I can’t understand one thing. Suppose I already have these coded entities:
[Table(Name = "Rates")]
public class Rate
{
private EntityRef<Product> _Product;
[Column(IsPrimaryKey = true)]
public String RateID
{ get; set; }
[Column]
public String ProductID
{ get; set; }
[Column]
public Double VolumeInTons
{ get; set; }
[Column]
public Decimal Volume
{ get; set; }
[Column]
public Decimal Cost
{ get; set; }
[Column]
public UInt32 Year
{ get; set; }
[Association(Storage = "_Product", OtherKey = "ProductID")]
public Product Product
{
get { return this._Product.Entity; }
set { this._Product.Entity = value; }
}
}
And
[Table(Name="Products")]
public class Product
{
private EntitySet<Rate> _Rates;
[Column(IsPrimaryKey= true)]
public String ProductID
{ get; set; }
[Column]
public String Name
{ get; set; }
[Column]
public String Category
{ get; set; }
[Association(Storage="_Rates", OtherKey="ProductID")]
public EntitySet<Rate> Rates
{
get { return this._Rates; }
set { this._Rates.Assign(value); }
}
}
- Should I have a physical database to connect to with the same table definitions (to use datacontext in my application)?

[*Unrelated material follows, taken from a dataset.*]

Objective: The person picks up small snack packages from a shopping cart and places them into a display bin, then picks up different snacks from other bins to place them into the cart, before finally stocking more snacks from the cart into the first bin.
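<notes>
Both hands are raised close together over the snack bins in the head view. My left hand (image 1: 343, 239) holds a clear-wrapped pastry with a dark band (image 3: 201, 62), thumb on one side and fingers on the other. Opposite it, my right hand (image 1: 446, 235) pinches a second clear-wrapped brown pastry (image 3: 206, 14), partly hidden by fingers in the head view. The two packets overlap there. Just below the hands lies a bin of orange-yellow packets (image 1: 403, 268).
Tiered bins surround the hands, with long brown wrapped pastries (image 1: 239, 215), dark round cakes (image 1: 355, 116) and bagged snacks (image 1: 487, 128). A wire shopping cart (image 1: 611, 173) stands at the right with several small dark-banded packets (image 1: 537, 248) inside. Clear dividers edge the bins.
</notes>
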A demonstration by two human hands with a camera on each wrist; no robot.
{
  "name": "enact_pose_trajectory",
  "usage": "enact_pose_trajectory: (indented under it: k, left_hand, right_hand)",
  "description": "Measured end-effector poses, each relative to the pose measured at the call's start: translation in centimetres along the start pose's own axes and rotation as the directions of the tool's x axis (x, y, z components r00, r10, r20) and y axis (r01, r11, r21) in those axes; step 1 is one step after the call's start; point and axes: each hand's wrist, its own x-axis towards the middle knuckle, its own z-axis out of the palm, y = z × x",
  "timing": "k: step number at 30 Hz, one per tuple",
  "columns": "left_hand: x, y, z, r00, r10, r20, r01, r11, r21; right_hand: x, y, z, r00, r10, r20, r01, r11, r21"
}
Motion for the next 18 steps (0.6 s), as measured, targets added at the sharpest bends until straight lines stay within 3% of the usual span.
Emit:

- Suppose I have created a database. Should it contain the same table definitions or does
LINQ to SQLcreate them?
If you already have a database, you connect to it from Visual Studio and drag-and-drop the tables into the design mode of your
DataContext. Visual Studio will then generate the corresponding classes for you.Alternatively, and probably the answer you are after, is that you already have the generated classes (for example: from a different system with the database), and you want to create the database according to your class definitions. You should then, somewhere early in your code, call once DataContext.CreateDatabase (as also noted by Reniuz), and the database will be created. Note that on your next run, you don’t need to create the database again.